OKE’s Q1 2026 performance demonstrates the benefits of a diversified, integrated midstream model, but the coming quarters will test management’s ability to execute on project delivery, maintain cost discipline, and navigate evolving market dynamics.

Key Considerations:

  • Permian and Export Volume Growth: Sustained outperformance in these areas is central to OKE’s raised outlook and long-term value creation.
  • Execution on Large Capital Projects: Timely completion and ramp of processing plants and export facilities are critical to capturing forecasted upside.
  • Data Center and Power Infrastructure: The scale and returns of these projects could reshape OKE’s growth profile and CapEx mix in 2027 and beyond.
  • Commodity Price and Differential Exposure: While hedged, OKE retains upside from unhedged volumes and differentials, but faces risk if market conditions reverse.
  • Balance Sheet Flexibility: Recent refinancing and debt paydown enhance financial flexibility ahead of a major CapEx cycle.

Risks

OKE faces execution risk on large capital projects, particularly around timing and cost management as the scale of power and export infrastructure grows. Commodity price volatility and narrowing differentials could pressure margins if market conditions soften. Additionally, regulatory shifts, especially around pipeline permitting or export policy, could introduce uncertainty. Management’s hedging strategy mitigates near-term swings but cannot fully insulate from sustained adverse trends.

Forward Outlook

For Q2 2026, OKE expects:

  • Continued volume growth in Permian, Gulf Coast, and export-linked assets
  • Sequential EBITDA improvement as major projects ramp and seasonal demand strengthens

For full-year 2026, management raised guidance:

  • Net income midpoint: $3.5 billion
  • Adjusted EBITDA midpoint: $8.25 billion
  • CapEx unchanged at $2.7-$3.2 billion

Management cited visibility into producer activity, export demand, and power infrastructure projects as drivers of confidence in the revised outlook.

  • Volume ramp and project completions expected to drive back-half acceleration
  • Hedging leaves upside from unhedged volumes if commodity strength persists

Takeaways

OKE’s first quarter results reinforce the company’s strategic positioning at the intersection of U.S. energy infrastructure, export growth, and emerging power demand. Investors should monitor execution on capital projects and evolving demand signals from both traditional and new-economy sectors.

  • Permian and export volumes are driving the guidance upgrade, with integrated assets capturing multi-segment upside.
  • Data center and AI power demand is materially expanding OKE’s capital allocation opportunity set, with projects now several times larger than initially anticipated.
  • Investors should watch for project execution, margin evolution as hedges roll off, and further signals on the scale of power and export infrastructure opportunities.

Conclusion

OKE’s Q1 2026 performance and guidance raise reflect a business model built for scale, resilience, and optionality.
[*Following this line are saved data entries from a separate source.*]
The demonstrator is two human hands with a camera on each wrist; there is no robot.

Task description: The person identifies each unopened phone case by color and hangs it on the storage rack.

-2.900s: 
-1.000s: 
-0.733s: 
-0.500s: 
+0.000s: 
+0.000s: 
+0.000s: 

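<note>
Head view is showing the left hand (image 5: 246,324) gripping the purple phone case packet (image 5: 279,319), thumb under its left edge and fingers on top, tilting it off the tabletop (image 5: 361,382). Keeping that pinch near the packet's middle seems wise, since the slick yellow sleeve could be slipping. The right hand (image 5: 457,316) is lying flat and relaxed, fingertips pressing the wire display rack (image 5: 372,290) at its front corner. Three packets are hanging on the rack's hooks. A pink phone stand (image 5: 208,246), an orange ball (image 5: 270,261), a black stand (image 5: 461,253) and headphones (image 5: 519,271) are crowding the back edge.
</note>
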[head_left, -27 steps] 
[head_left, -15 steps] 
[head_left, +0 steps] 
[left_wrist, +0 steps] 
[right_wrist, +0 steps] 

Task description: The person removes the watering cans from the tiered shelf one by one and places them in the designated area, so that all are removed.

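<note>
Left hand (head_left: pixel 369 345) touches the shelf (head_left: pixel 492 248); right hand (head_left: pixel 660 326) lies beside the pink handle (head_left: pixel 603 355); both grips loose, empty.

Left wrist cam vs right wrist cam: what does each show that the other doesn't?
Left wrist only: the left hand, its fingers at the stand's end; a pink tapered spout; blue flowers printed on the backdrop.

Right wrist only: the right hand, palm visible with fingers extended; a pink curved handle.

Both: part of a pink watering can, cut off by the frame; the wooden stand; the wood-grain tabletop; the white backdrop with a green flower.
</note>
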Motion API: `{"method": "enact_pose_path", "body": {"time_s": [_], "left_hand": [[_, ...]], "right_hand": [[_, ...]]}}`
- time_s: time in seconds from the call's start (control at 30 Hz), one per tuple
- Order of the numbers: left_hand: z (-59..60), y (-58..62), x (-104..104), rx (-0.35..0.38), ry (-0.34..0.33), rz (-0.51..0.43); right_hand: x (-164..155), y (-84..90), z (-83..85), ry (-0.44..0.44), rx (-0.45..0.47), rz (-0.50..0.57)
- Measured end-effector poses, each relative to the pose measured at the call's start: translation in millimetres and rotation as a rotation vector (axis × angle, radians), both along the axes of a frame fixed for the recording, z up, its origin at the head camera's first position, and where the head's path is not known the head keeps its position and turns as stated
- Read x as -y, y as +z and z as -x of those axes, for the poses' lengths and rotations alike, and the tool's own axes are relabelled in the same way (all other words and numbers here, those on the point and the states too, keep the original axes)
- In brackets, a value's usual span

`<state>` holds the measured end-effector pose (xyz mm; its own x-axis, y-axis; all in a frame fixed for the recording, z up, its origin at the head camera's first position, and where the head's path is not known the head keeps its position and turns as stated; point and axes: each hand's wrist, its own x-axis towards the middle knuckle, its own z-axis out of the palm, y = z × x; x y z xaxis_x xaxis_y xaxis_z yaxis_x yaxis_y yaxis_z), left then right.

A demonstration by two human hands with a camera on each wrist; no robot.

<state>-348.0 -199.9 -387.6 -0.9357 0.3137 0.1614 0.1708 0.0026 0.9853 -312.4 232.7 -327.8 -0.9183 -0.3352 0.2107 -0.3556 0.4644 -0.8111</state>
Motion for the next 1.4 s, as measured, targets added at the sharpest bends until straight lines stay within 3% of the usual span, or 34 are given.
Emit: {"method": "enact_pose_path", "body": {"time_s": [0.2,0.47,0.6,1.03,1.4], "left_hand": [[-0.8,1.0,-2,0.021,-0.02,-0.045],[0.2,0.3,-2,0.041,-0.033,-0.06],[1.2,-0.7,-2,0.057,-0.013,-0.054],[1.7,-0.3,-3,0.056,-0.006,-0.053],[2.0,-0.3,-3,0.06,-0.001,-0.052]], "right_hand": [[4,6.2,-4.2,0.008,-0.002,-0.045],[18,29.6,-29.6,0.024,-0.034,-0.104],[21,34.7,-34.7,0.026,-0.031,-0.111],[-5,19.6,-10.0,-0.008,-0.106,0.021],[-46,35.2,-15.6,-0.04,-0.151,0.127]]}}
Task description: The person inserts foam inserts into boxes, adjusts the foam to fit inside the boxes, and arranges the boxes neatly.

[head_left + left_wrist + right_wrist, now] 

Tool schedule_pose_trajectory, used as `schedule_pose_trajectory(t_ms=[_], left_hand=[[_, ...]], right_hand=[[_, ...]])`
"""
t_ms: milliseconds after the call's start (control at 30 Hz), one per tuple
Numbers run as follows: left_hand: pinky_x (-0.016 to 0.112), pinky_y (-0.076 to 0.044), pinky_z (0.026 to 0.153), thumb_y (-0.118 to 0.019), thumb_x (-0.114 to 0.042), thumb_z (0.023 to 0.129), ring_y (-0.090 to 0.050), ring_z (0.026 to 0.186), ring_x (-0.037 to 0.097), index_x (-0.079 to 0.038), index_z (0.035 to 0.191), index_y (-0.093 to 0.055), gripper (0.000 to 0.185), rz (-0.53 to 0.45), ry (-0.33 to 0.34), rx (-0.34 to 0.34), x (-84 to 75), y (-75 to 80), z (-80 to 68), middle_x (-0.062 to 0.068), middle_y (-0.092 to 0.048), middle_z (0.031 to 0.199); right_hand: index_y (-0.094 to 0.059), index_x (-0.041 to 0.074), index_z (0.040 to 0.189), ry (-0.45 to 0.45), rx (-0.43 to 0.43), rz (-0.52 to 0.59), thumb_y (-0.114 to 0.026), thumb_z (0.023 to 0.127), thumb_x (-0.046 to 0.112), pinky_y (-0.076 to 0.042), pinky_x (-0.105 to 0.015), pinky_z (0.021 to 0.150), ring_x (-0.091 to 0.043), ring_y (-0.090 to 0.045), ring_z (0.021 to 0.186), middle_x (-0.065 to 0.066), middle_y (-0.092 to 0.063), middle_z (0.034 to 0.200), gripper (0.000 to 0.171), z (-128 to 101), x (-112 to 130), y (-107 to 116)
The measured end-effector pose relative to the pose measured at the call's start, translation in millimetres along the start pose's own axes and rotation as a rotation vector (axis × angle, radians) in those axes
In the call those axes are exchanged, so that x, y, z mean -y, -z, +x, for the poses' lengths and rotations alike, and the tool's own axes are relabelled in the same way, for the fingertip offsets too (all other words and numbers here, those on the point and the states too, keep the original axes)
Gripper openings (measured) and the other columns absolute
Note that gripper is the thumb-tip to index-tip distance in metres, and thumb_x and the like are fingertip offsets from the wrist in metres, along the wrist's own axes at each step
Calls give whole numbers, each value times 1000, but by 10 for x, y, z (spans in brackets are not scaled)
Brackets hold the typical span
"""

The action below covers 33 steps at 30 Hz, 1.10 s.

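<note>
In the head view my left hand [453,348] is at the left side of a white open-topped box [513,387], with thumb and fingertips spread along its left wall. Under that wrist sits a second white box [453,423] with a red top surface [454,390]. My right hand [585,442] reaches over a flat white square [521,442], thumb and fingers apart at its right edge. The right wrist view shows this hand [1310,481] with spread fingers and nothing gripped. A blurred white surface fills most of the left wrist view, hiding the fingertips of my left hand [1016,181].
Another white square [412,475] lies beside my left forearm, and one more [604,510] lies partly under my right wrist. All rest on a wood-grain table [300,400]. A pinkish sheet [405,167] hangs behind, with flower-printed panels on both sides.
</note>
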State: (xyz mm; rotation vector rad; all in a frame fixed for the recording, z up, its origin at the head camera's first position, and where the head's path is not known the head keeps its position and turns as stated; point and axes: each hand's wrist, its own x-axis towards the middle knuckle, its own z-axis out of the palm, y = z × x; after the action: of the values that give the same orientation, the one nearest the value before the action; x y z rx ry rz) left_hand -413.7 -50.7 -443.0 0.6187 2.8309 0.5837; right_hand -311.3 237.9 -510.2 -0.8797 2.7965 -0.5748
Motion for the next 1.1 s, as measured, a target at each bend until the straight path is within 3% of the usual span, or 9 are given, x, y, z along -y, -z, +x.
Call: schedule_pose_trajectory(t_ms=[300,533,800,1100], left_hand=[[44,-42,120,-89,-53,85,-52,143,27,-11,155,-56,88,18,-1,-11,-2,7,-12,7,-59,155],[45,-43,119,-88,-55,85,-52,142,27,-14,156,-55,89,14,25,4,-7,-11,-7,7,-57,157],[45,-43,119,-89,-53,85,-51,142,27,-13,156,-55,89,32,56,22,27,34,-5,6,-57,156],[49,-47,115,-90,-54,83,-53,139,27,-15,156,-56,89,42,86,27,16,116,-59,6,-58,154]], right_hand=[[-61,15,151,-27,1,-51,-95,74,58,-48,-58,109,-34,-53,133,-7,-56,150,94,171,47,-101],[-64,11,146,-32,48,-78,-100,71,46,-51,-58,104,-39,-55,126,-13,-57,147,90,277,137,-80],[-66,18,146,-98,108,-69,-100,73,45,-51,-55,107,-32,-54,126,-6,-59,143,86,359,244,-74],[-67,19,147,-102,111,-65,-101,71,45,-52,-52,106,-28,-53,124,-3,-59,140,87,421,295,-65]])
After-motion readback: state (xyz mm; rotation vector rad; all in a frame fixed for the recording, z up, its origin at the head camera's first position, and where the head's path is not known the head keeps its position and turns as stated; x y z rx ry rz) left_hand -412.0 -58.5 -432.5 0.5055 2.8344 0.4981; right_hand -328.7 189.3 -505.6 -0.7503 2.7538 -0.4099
The company’s ability to capture both legacy and emerging demand drivers, while maintaining capital discipline, positions it well for long-term value creation. Execution on large capital projects and continued volume growth will be the key variables to watch as OKE leans into the next phase of U.S. energy infrastructure buildout.

Industry Read-Through

OKE’s results and commentary signal a durable, multi-year infrastructure cycle for U.S. midstream, with export and power demand reshaping capital allocation and competitive dynamics. The scale of data center-driven gas demand is rapidly increasing, suggesting that other midstream operators will also need to adjust their growth strategies and project sizing. Rising global energy security concerns and U.S. supply advantages are reinforcing the value of export-oriented assets, while disciplined hedging and capital deployment remain table stakes for sector leaders. Investors across the energy value chain should monitor the interplay between export infrastructure, power demand, and commodity price volatility as the next phase of U.S. energy growth unfolds.